◆ **Instructions to follow**:
When the line containing "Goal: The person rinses" appears in the data below, begin copying there and stop only after the line containing "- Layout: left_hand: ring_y".

- - - - - - -

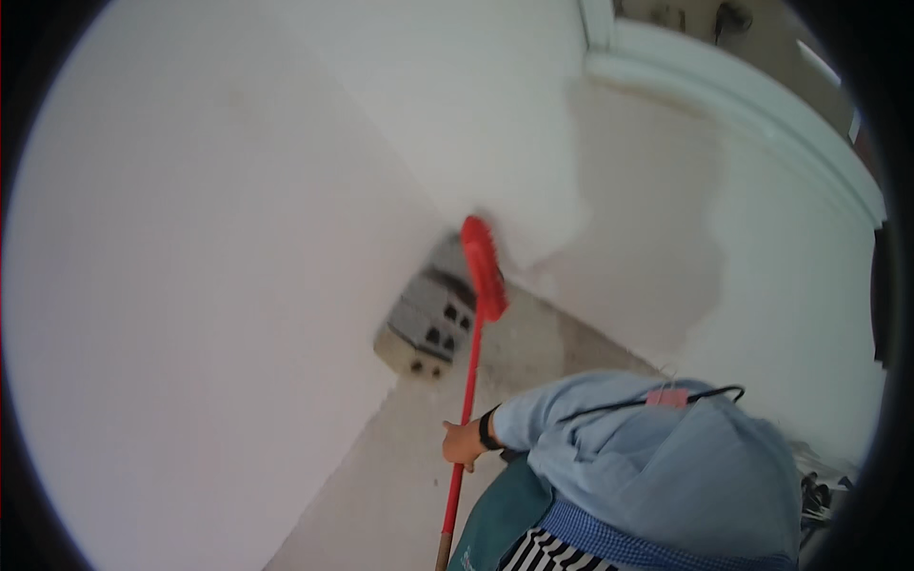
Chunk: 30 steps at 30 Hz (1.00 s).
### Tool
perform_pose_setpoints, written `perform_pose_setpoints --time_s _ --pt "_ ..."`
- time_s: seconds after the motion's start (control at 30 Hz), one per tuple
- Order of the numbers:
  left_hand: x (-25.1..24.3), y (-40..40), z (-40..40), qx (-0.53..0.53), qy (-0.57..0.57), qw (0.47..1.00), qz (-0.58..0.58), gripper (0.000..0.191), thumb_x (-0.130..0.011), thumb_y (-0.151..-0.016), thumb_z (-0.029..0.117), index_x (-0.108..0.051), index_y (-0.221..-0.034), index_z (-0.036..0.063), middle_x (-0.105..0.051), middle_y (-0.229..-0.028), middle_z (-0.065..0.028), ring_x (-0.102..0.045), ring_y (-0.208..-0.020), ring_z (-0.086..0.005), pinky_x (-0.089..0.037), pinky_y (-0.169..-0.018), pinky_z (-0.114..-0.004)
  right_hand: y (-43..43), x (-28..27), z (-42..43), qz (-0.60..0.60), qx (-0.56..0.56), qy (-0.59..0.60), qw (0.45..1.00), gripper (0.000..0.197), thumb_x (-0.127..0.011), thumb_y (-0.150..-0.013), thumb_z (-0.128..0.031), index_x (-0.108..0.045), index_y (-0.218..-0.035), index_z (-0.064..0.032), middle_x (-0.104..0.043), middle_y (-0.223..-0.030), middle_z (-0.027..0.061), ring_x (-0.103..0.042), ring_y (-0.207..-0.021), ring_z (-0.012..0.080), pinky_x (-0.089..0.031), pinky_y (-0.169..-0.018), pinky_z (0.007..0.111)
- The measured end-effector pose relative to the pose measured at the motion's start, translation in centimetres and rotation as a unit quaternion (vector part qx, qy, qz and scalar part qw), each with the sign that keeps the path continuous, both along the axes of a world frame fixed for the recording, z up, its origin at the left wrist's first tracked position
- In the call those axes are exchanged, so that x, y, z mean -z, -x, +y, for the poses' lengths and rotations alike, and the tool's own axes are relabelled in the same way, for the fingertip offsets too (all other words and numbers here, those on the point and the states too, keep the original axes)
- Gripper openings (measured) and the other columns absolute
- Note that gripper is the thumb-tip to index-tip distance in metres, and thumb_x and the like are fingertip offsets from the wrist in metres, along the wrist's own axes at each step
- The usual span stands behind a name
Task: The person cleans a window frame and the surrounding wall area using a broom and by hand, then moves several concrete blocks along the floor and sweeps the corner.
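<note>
My right hand (463,444), with a black band on its wrist, is closed around the red handle of a broom (468,385). The handle runs down to a brown section at the lower picture edge. The red broom head (484,268) is at the far end, near the room's corner, beside and partly in front of stacked hollow blocks. These blocks (421,310) are grey, with dark holes and a tan one at the near end. Whether the bristles touch the wall is unclear. My left hand is out of view.
A white wall (214,250) rises on the left. The right wall (528,164) bears a large greyish patch (643,214) below a pale ledge (757,86). Bare concrete floor (400,457) lies between the walls. Blurred dark items (817,496) are at the lower right.
</note>
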<state>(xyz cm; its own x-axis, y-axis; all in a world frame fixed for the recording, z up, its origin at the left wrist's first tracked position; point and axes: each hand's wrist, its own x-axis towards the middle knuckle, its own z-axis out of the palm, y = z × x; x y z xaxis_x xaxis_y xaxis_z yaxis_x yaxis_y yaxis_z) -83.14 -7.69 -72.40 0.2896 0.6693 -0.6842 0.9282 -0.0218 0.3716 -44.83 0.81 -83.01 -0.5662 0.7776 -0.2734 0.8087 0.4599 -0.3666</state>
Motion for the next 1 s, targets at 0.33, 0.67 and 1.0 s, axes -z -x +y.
perform_pose_setpoints --time_s 0.33,0.67,1.0 --pt "-9.7 -13.5 3.9 0.283 -0.124 0.939 0.148 0.013 -0.056 -0.083 0.013 -0.06 -0.09 0.0042 -0.061 -0.073 -0.0179 -0.056 -0.057 -0.0275 -0.043 -0.05 -0.037 -1.1 12.7 -5.9 0.146 0.148 0.122 0.97 0.017 -0.049 -0.08 -0.02 -0.061 -0.086 -0.0099 -0.064 -0.081 0.0114 -0.062 -0.08 0.0305 -0.043 -0.072 0.046" --pt "-3.6 -25.4 7.6 0.288 -0.163 0.941 0.064 0.031 -0.068 -0.075 0.025 -0.056 -0.1 0.0107 -0.062 -0.069 -0.013 -0.06 -0.064 -0.0325 -0.047 -0.058 -0.04 -9.2 16.4 -14.6 0.169 0.505 0.016 0.846 0.019 -0.063 -0.066 -0.005 -0.056 -0.082 -0.011 -0.056 -0.082 0.0078 -0.053 -0.09 0.0288 -0.04 -0.075 0.045" --pt "-8.8 -26.4 5.2 0.09 -0.18 0.979 0.027 0.017 -0.065 -0.076 0.014 -0.06 -0.084 -0.0007 -0.059 -0.061 -0.0125 -0.059 -0.06 -0.0227 -0.05 -0.064 -0.036 1.3 21.1 -7.1 0.37 0.32 0.073 0.869 0.015 -0.058 -0.063 -0.004 -0.06 -0.076 -0.0113 -0.059 -0.074 0.01 -0.053 -0.078 0.0314 -0.04 -0.072 0.042"
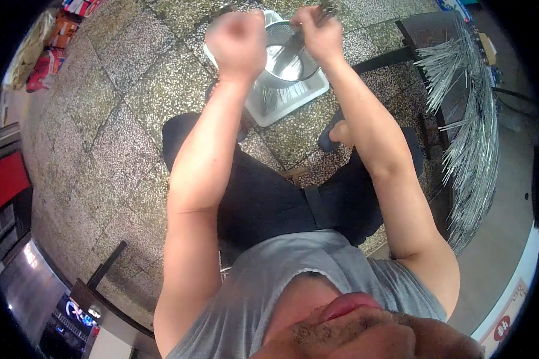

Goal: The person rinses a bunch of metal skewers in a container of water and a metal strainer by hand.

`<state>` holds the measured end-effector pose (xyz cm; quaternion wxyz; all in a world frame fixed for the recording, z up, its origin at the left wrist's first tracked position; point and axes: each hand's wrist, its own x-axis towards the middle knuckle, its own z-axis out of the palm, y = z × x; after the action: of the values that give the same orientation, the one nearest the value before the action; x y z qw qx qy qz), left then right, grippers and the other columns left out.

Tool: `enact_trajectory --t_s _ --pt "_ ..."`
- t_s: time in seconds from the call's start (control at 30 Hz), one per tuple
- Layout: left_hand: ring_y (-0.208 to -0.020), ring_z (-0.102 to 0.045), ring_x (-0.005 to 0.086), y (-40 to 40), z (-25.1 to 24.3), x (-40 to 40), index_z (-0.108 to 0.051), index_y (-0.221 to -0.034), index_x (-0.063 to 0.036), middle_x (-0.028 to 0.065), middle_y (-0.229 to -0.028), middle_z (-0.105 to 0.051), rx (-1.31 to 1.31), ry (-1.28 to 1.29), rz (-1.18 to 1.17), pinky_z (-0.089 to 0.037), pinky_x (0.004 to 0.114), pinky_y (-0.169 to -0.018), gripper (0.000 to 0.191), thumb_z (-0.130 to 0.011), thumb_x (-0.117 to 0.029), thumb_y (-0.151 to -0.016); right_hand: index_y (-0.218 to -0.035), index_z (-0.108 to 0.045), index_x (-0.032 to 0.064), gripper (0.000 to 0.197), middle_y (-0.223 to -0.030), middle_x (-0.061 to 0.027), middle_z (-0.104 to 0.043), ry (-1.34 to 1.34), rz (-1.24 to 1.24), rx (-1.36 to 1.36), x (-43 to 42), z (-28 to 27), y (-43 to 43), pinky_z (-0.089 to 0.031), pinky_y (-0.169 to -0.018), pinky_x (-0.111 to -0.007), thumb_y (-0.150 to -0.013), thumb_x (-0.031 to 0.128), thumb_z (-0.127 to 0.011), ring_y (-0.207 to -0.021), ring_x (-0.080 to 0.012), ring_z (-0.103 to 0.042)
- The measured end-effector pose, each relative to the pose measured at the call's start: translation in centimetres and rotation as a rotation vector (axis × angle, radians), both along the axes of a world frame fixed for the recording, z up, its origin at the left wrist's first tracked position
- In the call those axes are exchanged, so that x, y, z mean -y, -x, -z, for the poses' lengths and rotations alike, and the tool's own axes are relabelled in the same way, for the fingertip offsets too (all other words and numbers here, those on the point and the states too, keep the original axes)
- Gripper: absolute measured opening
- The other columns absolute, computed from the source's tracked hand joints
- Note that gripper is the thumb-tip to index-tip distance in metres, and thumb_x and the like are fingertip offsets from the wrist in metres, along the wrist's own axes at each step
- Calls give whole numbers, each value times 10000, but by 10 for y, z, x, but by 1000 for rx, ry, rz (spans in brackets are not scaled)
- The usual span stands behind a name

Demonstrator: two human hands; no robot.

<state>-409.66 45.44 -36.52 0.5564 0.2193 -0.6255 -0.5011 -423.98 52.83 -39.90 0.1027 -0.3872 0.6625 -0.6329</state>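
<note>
My left hand (pixel 237 45) is a blurred fist to the left of a round metal mesh strainer (pixel 275 37). A small dark thing shows just past its knuckles, and whether the fist holds it is unclear. My right hand (pixel 322 38) grips a bundle of thin grey strands (pixel 293 47) at the strainer's right rim. One end of that bundle sticks out above the fingers; the other, blurred by motion, slants down into the strainer. Beneath is a white plastic tray (pixel 266 120) on the floor, with thin straight strands visible inside it.
A large heap of thin silvery strands (pixel 471 130) lies over a dark-framed bench (pixel 382 58) at right. Speckled floor tiles (pixel 121 130) surround my feet. Colourful packages (pixel 47 67) sit at upper left. Dark-edged furniture (pixel 112 309) stands at lower left.
</note>
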Motion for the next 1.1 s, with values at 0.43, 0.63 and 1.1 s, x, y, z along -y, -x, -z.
enact_trajectory --t_s 0.43,0.63,1.1 --pt "-483 -472 217 -4 -9 0 -542 -608 -9 90 -537 -499 89 151 -54 -364 335 -473 205 -604 -79 -791 -734 -583 -12 272 -616 -70 -600 -313 136 -11 -2 -32 -9 -450 -564 -343 -863 228 -588 -584 -172 -577" --pt "-523 -484 164 -3 -11 2 -540 -631 -12 70 -571 -521 34 303 -110 -380 295 -503 208 -604 -89 -814 -700 -575 -16 312 -584 -71 -588 -330 262 -5 7 -23 0 -456 -552 -365 -867 247 -584 -569 -198 -584" --pt "-615 -570 221 -3 -7 6 -586 -680 -17 82 -661 -592 -54 287 -128 -440 332 -571 101 -622 -65 -761 -716 -560 -9 292 -596 -51 -560 -65 35 192 5 -37 0 -440 -544 -329 -890 226 -559 -566 -148 -549"
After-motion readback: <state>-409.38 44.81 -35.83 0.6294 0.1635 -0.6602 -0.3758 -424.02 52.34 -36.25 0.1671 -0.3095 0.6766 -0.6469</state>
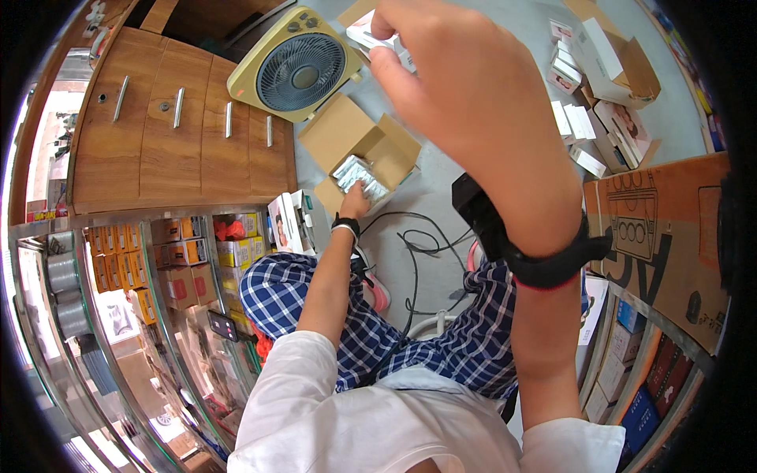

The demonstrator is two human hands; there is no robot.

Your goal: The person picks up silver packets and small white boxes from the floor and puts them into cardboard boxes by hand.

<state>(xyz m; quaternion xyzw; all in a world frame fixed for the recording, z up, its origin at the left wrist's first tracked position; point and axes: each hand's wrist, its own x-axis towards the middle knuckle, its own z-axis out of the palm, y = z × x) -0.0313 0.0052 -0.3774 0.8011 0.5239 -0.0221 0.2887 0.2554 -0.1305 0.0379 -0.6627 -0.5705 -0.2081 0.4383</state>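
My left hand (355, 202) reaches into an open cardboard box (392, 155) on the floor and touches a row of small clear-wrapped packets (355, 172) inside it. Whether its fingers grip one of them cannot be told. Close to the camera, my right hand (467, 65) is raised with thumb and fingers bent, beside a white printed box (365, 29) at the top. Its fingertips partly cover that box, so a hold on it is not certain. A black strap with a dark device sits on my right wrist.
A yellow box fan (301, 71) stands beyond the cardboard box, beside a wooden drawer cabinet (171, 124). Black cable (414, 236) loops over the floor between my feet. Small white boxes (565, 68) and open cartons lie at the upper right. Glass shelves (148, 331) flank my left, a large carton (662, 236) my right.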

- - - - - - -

◆ **Expected output**:
Goal: The person rinses a bunch of metal skewers in a container of water and a metal strainer by hand.

`<state>` holds the measured end-effector pose (xyz cm; quaternion wxyz; all in a world frame fixed for the recording, z up, its origin at the left wrist's first tracked position; point and axes: each hand's wrist, its own x-axis towards the middle knuckle, its own z-axis out of the palm, y = z × x; after the action: of the values that give the same orientation, the one nearest the value before the action; x y z qw qx qy qz), left then right, grippers and the other columns left out.

Tool: `enact_trajectory --t_s _ --pt "_ ..."`
- t_s: time in seconds from the call's start (control at 30 Hz), one per tuple
- Layout: left_hand: ring_y (-0.208 to -0.020), ring_z (-0.102 to 0.045), ring_x (-0.005 to 0.086), y (-40 to 40), z (-25.1 to 24.3), x (-40 to 40), index_z (-0.108 to 0.051), index_y (-0.221 to -0.034), index_x (-0.063 to 0.036), middle_x (-0.028 to 0.065), middle_y (-0.229 to -0.028), middle_z (-0.105 to 0.051), rx (-1.31 to 1.31), ry (-1.28 to 1.29), rz (-1.18 to 1.17), pinky_z (-0.089 to 0.037), pinky_x (0.004 to 0.114), pinky_y (-0.169 to -0.018), gripper (0.000 to 0.191), thumb_z (-0.130 to 0.011), thumb_x (-0.117 to 0.029), thumb_y (-0.151 to -0.016); right_hand: index_y (-0.218 to -0.035), index_z (-0.108 to 0.045), index_x (-0.032 to 0.064), gripper (0.000 to 0.197), middle_y (-0.223 to -0.030), middle_x (-0.061 to 0.027), middle_z (-0.104 to 0.043), ry (-1.34 to 1.34), rz (-1.24 to 1.24), rx (-1.36 to 1.36), x (-43 to 42), z (-28 to 27), y (-43 to 43), pinky_z (-0.089 to 0.031), pinky_y (-0.169 to -0.018), pinky_x (-0.111 to -0.007), thumb_y (-0.150 to -0.013), thumb_x (-0.031 to 0.128), thumb_z (-0.127 to 0.011), ring_y (-0.207 to -0.021), ring_x (-0.080 to 0.012), ring_z (-0.103 to 0.042)

This exercise calls for no further output.